Thank you all for your comments, I have some follow ups. Please let me know what you think as comments or suggestions. I tend to forget important things so much, of which is getting back to this thread that I started about a serious problem I am having. However, I am so pleased to read your comments;
phreak : Yeah I agree that gym is a good idea, I played intramural soccer for few weeks --we're out of the league now. I felt it helpd a little, but it also caused some stress as it was on Sundays and it was kinda time-consuming before the week start. Changing locations like your friend is very creative! But with my budget it's nearly impossible. I will try to push more for the gym option to be on my schedule as a homework.
atyy I agree with you, but I have reached a stage while alarm clocks cannot wake my up, and I just barely can make it to classes, as I have a bad sleeping cycle (go to bed around 6-7am, waking up near 3pm, having classes from 3-5pm everyday)
I changed my schedule this semester as last semester I lost so much points due to not being able to wake up for class. I have failed a class, too; one of the reasons is I can't concentrate, and the bad cycle did backfire heavily on this class, especially the quizzes part.
Ai52487963 Haha I think I am definitely one of them
cristo I agree totally that friends help in reducing stress. However, I just start to find myself escaping facing my heavy responsibilities by deciding to hang out with friends: I know I am in deep trouble, then I end up hanging out with friends, then I end up regretting it somehow as I still need to work on tons of things, and I feel that friends time could have been delayed till later. I started to see close friends much less, and the ones I see I end up spending a 'decent time' as it has been a while, so it kinda time-consuming again! I know I am sounding weird, but that's why I need help.
And yeah, I used to be an excellent student [as in top 1% of my class] but since 5 years I have dropped to be at the bottom %20 (I used to be an engineering major, but dropped it due to bad grades..)
Alfi I would say it's too many distractions, but most importantly too many overwhelming demands; from academic and social to deciding if I am going to grad school or finding a job.
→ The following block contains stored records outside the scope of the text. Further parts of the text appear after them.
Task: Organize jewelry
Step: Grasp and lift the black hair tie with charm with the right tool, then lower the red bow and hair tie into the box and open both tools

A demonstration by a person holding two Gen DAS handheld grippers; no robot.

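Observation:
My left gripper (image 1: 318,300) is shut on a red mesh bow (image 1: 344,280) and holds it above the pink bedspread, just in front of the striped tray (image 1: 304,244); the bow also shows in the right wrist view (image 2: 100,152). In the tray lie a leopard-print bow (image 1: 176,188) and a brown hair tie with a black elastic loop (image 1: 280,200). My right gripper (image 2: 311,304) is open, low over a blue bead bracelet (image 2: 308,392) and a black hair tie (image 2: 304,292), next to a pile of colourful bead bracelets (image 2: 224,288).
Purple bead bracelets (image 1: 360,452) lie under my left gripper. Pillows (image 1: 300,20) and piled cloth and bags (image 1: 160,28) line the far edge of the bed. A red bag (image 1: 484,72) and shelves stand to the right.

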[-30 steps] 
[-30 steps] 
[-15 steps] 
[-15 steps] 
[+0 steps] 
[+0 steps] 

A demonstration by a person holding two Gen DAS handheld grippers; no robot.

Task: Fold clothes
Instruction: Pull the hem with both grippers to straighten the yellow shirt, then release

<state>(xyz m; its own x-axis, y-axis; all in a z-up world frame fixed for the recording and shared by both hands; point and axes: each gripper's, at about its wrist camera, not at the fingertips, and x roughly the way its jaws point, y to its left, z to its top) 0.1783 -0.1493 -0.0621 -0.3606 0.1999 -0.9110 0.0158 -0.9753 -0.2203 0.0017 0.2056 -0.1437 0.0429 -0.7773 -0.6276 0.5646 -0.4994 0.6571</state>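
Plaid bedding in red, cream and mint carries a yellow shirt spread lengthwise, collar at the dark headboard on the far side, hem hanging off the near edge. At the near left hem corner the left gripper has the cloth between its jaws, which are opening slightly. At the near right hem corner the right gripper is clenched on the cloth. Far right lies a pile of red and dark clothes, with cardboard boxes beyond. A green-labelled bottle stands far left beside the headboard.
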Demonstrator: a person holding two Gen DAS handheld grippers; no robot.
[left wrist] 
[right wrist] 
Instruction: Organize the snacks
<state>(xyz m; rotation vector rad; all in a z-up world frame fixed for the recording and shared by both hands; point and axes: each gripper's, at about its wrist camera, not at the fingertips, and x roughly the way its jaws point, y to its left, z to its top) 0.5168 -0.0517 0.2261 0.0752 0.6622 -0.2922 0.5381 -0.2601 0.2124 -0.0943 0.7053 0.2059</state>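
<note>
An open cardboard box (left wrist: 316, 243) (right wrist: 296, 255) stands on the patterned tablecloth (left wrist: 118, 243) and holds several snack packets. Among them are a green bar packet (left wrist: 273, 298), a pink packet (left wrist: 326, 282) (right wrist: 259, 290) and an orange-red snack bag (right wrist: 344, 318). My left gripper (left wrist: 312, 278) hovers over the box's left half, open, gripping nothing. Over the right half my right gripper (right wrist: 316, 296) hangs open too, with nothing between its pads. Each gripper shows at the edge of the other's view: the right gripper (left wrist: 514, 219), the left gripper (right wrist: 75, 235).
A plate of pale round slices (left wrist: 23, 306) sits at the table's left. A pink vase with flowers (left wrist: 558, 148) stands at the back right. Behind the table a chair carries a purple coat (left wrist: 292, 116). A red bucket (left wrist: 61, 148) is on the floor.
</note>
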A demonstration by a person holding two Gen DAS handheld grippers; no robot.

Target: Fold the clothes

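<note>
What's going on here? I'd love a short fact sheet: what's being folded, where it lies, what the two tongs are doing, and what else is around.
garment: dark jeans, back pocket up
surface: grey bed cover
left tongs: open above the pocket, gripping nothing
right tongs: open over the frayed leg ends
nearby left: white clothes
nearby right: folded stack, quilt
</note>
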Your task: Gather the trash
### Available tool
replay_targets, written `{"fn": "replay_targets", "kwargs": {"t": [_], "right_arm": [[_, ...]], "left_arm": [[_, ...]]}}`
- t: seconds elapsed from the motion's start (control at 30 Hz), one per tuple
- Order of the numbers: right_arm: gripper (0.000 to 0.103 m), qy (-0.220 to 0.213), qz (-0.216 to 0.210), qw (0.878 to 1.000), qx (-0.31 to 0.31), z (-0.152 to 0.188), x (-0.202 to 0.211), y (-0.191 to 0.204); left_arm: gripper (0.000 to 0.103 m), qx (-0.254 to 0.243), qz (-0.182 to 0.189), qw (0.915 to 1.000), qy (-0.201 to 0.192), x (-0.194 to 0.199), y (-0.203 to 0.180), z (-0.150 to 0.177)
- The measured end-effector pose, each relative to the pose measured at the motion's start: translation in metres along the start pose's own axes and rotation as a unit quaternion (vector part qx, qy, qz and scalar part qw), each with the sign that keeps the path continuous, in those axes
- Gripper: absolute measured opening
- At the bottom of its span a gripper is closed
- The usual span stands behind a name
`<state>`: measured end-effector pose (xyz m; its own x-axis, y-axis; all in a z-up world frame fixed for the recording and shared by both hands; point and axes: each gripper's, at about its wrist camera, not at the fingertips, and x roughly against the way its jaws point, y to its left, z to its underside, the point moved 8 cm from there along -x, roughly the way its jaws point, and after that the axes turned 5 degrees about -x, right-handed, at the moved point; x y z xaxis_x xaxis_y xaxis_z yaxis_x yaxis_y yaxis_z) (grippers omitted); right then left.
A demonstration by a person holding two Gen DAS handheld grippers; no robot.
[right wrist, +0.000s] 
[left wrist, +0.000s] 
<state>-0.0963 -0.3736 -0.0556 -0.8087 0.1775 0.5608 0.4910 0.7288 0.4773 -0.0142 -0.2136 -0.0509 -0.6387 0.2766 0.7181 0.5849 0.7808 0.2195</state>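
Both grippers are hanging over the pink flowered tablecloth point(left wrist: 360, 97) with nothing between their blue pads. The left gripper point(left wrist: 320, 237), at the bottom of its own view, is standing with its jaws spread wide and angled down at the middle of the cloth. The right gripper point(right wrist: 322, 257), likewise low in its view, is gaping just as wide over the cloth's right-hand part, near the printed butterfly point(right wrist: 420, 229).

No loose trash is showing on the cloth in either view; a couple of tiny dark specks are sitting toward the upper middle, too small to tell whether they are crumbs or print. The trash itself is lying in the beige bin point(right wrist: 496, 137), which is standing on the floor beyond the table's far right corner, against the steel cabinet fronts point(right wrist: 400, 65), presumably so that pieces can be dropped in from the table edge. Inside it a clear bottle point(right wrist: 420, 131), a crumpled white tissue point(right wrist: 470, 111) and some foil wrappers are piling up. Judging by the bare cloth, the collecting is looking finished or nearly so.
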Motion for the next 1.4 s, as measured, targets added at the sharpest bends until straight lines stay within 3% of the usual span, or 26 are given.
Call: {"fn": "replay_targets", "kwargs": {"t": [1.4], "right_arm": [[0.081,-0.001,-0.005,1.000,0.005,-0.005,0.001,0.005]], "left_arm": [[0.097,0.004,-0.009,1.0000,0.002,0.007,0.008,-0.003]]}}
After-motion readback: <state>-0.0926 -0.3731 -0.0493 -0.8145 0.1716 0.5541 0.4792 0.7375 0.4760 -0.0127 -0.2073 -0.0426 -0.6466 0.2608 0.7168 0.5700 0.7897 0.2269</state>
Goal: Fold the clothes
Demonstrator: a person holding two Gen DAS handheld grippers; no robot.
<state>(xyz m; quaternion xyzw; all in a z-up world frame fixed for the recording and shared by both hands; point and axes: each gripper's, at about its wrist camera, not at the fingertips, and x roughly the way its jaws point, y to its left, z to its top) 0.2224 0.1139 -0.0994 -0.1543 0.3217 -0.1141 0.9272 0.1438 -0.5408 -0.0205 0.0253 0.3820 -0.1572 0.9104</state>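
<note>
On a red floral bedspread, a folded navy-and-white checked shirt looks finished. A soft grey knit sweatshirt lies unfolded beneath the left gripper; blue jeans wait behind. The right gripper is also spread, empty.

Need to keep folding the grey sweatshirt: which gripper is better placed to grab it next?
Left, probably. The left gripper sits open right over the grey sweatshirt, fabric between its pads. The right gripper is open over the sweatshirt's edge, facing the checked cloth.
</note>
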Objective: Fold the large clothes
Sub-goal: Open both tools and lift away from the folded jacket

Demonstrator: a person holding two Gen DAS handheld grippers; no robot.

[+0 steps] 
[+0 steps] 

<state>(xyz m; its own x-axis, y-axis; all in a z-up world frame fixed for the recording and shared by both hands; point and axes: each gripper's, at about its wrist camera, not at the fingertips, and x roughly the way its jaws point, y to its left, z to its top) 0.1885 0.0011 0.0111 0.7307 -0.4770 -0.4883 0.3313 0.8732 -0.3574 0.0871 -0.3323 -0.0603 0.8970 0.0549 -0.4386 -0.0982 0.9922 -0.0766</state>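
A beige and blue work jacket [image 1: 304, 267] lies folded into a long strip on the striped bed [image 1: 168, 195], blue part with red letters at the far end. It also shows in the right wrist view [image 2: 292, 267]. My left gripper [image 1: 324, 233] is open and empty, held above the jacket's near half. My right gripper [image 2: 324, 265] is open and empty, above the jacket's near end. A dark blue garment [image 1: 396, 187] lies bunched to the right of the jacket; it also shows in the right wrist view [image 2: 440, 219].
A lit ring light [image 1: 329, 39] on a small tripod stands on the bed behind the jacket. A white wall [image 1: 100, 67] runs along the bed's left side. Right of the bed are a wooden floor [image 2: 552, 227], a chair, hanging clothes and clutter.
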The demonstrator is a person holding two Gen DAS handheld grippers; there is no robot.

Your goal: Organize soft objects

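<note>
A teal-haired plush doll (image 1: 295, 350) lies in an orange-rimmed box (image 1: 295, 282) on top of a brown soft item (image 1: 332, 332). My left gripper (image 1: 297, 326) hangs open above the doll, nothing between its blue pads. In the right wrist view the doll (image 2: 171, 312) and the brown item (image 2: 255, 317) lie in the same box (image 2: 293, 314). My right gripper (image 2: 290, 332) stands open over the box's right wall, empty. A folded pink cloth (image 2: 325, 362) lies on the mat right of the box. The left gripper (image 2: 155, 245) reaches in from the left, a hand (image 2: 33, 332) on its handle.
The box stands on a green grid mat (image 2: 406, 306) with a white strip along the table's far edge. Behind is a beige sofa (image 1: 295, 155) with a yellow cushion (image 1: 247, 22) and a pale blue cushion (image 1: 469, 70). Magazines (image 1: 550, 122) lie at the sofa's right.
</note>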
It's too much stuff.
Last tornado Thanks for your advice, actually it brings me to another dimension of the problem: I am a spiritual person and I do really like to pray and to reflect during it. However, I ended up being stressed to make sure I am doing my prayers properly, and sometimes it takes a lot of time. When stress did spread to this part of my life I started to feel heavily overwhelmed on how my day is running.
anubis01 Yep I am extremely fond of video games. However, I am always in the dilemma that if I play video games I am 'wasting' a 'long continuous chunk' of my time. So I tend to try to look for other shorter breaks, but nothing is working. I even started to watch movies much less due to the same reason. I have 6 weeks before graduating, and I need to do TONS of stuff, and I am trying to convince myself mentally that long breaks can be worth it, but I cant.
Choppy I do value your five points. I am to applying #1 by avoiding people who try to show me that I am a loser, or I feel that they are just friends for benefits and not true friends. I really did like #2 and I will try to implement it. #3 is wise too. I have a problem in being enough disciplined to apply #4.
#5 for me is an aftermath, I find it extremely hard to laugh these days despite my wishes for it.
I have problems in focusing, imagine that I have posted this on PF, and I did forget to check it back since couple of days, despite my extreme concern to listen to advise. This is how I end up about many things I do care for in life, but end up forgetting totally about them.